- [Aim of the exercise]: What is needed is the full listing written out exactly, minus the pictures.

- [Recorded information]:
═══
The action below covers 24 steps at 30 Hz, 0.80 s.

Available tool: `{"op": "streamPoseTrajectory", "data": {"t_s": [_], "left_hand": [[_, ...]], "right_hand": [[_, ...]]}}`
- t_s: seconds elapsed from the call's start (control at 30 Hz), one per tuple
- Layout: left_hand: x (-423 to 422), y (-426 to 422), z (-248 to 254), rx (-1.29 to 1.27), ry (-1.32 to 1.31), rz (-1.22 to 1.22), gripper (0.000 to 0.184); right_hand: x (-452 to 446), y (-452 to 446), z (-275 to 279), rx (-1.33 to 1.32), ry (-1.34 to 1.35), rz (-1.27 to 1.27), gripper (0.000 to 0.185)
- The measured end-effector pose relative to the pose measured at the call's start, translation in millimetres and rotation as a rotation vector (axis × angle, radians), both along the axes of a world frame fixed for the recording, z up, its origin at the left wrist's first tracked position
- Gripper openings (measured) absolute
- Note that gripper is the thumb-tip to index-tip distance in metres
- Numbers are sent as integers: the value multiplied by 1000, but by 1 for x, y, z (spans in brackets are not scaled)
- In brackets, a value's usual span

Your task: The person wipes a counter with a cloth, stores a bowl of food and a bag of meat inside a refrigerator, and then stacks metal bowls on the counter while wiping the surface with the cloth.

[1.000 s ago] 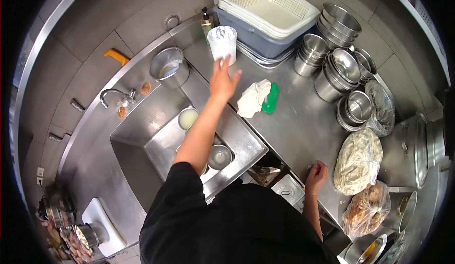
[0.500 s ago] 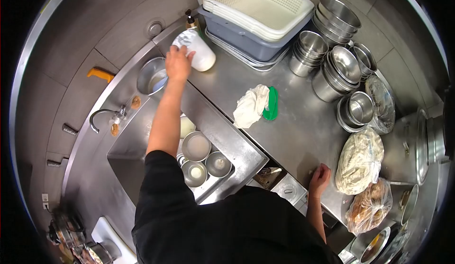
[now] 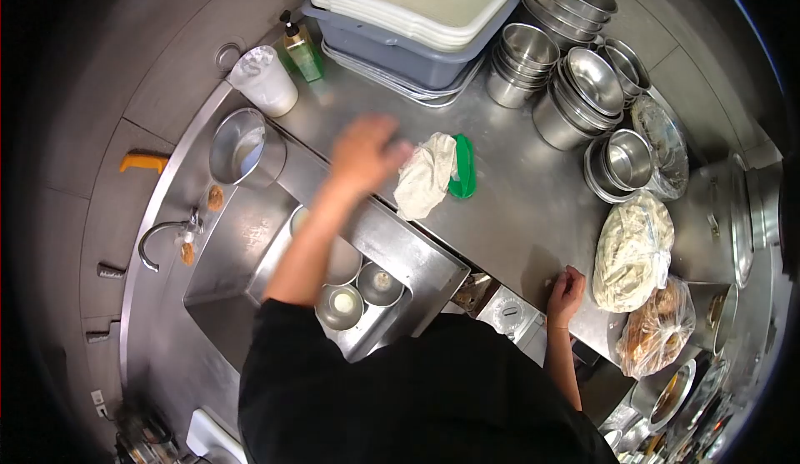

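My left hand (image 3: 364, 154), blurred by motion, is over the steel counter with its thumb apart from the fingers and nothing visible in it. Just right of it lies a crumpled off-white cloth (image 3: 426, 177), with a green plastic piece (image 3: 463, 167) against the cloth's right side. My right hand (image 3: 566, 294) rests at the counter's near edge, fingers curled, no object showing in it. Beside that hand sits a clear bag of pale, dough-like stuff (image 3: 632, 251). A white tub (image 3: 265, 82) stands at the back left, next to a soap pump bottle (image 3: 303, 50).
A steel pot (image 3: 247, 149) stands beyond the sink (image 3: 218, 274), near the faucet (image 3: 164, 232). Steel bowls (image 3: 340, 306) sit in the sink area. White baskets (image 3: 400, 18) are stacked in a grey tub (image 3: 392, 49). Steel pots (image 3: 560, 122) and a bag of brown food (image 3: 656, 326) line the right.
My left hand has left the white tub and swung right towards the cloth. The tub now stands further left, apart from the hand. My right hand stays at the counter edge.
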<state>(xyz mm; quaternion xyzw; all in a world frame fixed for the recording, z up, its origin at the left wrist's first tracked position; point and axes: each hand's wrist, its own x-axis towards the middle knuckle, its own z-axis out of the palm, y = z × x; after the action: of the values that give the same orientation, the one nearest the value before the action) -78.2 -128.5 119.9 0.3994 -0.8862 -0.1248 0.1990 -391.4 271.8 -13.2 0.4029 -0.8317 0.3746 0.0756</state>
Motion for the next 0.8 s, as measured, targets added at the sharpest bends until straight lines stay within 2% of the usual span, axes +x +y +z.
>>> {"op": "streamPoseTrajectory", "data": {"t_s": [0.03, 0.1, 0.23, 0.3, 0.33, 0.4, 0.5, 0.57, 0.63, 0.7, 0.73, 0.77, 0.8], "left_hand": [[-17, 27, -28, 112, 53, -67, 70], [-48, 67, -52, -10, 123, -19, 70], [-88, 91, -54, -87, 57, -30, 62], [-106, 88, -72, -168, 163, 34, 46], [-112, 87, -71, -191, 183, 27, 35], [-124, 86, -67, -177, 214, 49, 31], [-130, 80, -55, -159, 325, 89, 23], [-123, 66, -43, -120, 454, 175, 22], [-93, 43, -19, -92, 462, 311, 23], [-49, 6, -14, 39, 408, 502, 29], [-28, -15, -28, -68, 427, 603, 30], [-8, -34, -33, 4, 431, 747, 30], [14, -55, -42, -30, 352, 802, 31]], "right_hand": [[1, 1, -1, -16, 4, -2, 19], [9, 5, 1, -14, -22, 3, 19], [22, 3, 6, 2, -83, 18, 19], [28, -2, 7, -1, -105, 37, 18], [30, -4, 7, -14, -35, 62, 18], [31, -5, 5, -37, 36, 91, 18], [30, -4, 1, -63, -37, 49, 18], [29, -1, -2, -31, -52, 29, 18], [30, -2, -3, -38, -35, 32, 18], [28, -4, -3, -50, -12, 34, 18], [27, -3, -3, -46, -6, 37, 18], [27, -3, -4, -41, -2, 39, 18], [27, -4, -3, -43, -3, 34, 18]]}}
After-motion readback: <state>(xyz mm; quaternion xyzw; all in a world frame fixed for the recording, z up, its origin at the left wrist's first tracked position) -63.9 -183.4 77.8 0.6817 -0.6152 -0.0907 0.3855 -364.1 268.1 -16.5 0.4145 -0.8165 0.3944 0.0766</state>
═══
- [Result]:
The action below covers 24 steps at 30 Hz, 0.80 s.

Available tool: `{"op": "streamPoseTrajectory", "data": {"t_s": [_], "left_hand": [[_, ...]], "right_hand": [[_, ...]]}}`
- t_s: seconds elapsed from the call's start (control at 30 Hz), one per tuple
- Layout: left_hand: x (-423 to 422), y (-426 to 422), z (-248 to 254), rx (-1.29 to 1.27), ry (-1.32 to 1.31), rz (-1.22 to 1.22), gripper (0.000 to 0.184); right_hand: x (-452 to 446), y (-452 to 446), z (-275 to 279), rx (-1.33 to 1.32), ry (-1.34 to 1.35), rz (-1.27 to 1.27), gripper (0.000 to 0.185)
- The measured end-effector pose relative to the pose measured at the call's start, translation in millimetres and rotation as a rotation vector (axis × angle, radians), both along the axes of a world frame fixed for the recording, z up, its origin at the left wrist's first tracked position
- Gripper openings (measured) absolute
- Note that gripper is the thumb-tip to index-tip distance in metres
- Numbers are sent as integers: the value multiplied by 1000, but by 1 for x, y, z (spans in brackets are not scaled)
- In brackets, a value's usual span

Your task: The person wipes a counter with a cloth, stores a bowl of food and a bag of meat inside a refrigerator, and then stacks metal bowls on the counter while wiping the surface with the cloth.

[1.000 s ago] 
[0.500 s ago] 
[now] 

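My left hand (image 3: 364, 154), blurred by motion, is over the steel counter with its thumb apart from the fingers and nothing visible in it. Just right of it lies a crumpled off-white cloth (image 3: 426, 177), with a green plastic piece (image 3: 463, 167) against the cloth's right side. My right hand (image 3: 566, 294) rests at the counter's near edge, fingers curled, no object showing in it. Beside that hand sits a clear bag of pale, dough-like stuff (image 3: 632, 251). A white tub (image 3: 265, 82) stands at the back left, next to a soap pump bottle (image 3: 303, 50).
A steel pot (image 3: 247, 149) stands beyond the sink (image 3: 218, 274), near the faucet (image 3: 164, 232). Steel bowls (image 3: 340, 306) sit in the sink area. White baskets (image 3: 400, 18) are stacked in a grey tub (image 3: 392, 49). Steel pots (image 3: 560, 122) and a bag of brown food (image 3: 656, 326) line the right.
My left hand has left the white tub and swung right towards the cloth. The tub now stands further left, apart from the hand. My right hand stays at the counter edge.
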<state>(xyz mm; quaternion xyzw; all in a world frame fixed for the recording, z up, its origin at the left wrist's first tracked position; point and axes: each hand's wrist, its own x-axis towards the middle knuckle, its own z-axis out of the palm, y = z × x; after the action: of the values that give the same orientation, the one nearest the value before the action) -78.2 -128.5 119.9 0.3994 -0.8862 -0.1248 0.1990 -391.4 271.8 -13.2 0.4029 -0.8317 0.3746 0.0756</state>
Motion for the next 0.8 s, as measured, targets added at the sharpest bends until straight lines stay within 2% of the usual span, axes +x +y +z.
>>> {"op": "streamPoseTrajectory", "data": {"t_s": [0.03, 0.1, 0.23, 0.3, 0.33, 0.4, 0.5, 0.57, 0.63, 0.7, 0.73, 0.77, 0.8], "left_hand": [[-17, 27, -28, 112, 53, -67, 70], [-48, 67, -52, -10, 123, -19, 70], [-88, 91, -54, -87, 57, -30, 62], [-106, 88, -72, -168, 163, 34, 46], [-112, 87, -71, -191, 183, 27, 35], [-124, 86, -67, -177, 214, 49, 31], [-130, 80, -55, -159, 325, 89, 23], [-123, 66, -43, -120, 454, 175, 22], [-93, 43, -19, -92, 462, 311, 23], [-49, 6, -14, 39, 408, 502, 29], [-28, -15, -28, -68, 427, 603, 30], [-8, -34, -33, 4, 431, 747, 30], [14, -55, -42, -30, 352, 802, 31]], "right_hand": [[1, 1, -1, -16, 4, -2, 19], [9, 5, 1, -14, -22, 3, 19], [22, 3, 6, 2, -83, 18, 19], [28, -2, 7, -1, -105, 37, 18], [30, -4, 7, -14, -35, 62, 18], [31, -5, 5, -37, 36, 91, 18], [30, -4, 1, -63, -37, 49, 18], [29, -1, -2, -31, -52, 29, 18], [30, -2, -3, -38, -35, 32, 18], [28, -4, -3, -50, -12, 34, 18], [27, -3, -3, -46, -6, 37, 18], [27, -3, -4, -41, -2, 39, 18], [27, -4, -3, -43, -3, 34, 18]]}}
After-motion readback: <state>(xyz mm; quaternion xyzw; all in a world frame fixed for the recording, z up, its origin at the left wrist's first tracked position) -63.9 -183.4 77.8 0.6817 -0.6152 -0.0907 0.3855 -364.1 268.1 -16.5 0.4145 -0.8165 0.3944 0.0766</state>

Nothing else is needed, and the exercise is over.